Das dritte Zukunftsproblem sieht Schmidt in strukturellen Effekten des Leistungs- und Vergütungssystems. Das derzeitige packungsbezogene Vergütungssystem forciert eine Entwicklung hin zu großen und sehr großen Apotheken mit Filialen verbunden mit dem Ausbluten der kleinen und mittleren Versorgungsapotheken. Er rief dazu auf, darüber nachzudenken, wie man diesem Trend entgegensteuern könne. Diese Entwicklung bereite ihm große Sorgen.
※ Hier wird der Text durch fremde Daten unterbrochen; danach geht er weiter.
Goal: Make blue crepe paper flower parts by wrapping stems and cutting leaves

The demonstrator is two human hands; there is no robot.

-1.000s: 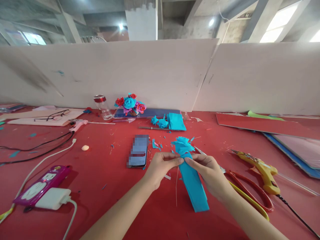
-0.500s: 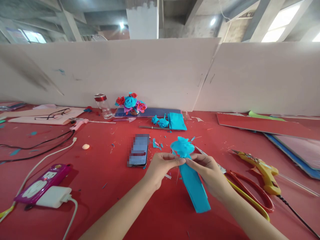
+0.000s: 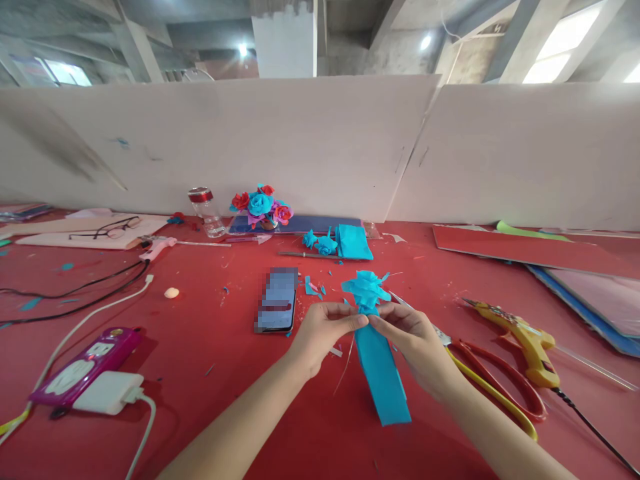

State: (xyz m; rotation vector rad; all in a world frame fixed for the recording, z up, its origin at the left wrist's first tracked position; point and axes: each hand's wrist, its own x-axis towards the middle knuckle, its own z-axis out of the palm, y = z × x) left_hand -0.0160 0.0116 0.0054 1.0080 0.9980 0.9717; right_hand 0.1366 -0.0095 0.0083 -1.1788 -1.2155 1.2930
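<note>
- Purple power strip (image 3: 93,367): on the tabletop (image 3: 210,427), well to the left of the left hand, with a white charger (image 3: 109,393) against it.
- Phone (image 3: 277,300): lying just beyond and left of the left hand.
- Left hand (image 3: 320,340): thumb and fingers pinched on the neck below the turquoise paper flower.
- Turquoise paper flower (image 3: 367,290): upright just above both hands' fingertips.
- Turquoise paper strip (image 3: 383,380): hanging below the meeting thumbs, between the hands.
- Right hand (image 3: 413,337): pinched at the same neck, thumb beside the left one.
- Scissors (image 3: 473,373): just right of the right hand, partly behind it.
- Yellow glue gun (image 3: 530,343): farther right.
</note>
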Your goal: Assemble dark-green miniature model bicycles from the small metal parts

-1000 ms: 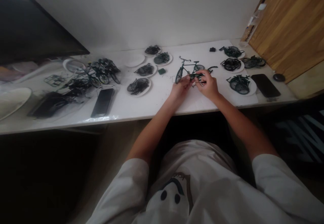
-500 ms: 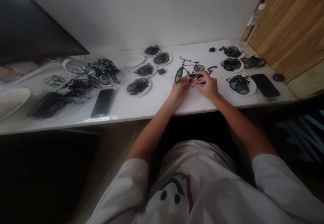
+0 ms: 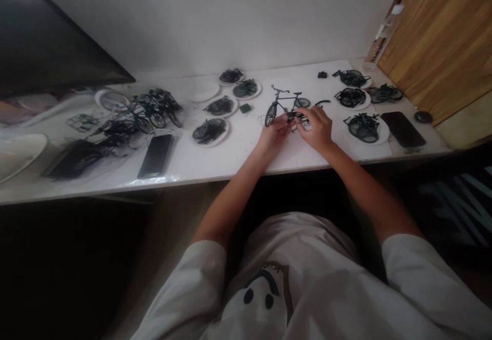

Denn, so Schmidt wörtlich, "diese Entwicklung führt weg vom tradierten Leitbild des Apothekers in seiner Apotheke, welches nach meiner festen Überzeugung nach wie vor das beste und letztlich einzig sinnvolle Versorgungsmodell in der Fläche darstellt".

Kultur und Geselligkeit


Reichlich Kultur bot der diesjährige Sächsische Apothekertag mit seinem Tagungsort Freiberg, der allein über 600 denkmalgeschützte Objekte bietet. Bei einer Stadtführung konnten die Teilnehmer kirchliche und weltliche Zeugnisse der 800-jährigen Geschichte der Silberbergwerksstadt Freiberg kennenlernen. Zur Auswahl standen außerdem eine Sonderführung durch die weltgrößte Mineralienausstellung oder eine Orgelführung zur Silbermann-Orgel in der Petrikirche.

Der Gesellschaftsabend fand in stimmungsvollem Ambiente statt: in der Nikolaikirche, der zweitältesten Kirche Freibergs. Die Kirche wird seit den 70er Jahren nicht mehr als Gotteshaus benutzt. Nach einer aufwendigen Sanierung wurde sie 2002 als Konzert- und Tagungshalle wieder eröffnet.

Freiberg Der Marktplatz mit seinem prächtigen Rathaus zeugt von einer großen Vergangenheit der Silberbergwerksstadt.
Der Gesellschaftsabend in der Nikolaikirche: Die Tische im ehemaligen Kirchenschiff waren festlich gedeckt.
Über 200 Apothekerinnen und Apotheker, Pharmazie-Ingenieure und PTA sowie Pharmaziestudierende nahmen am diesjährigen Sächsischen Apothekertag in Freiberg teil.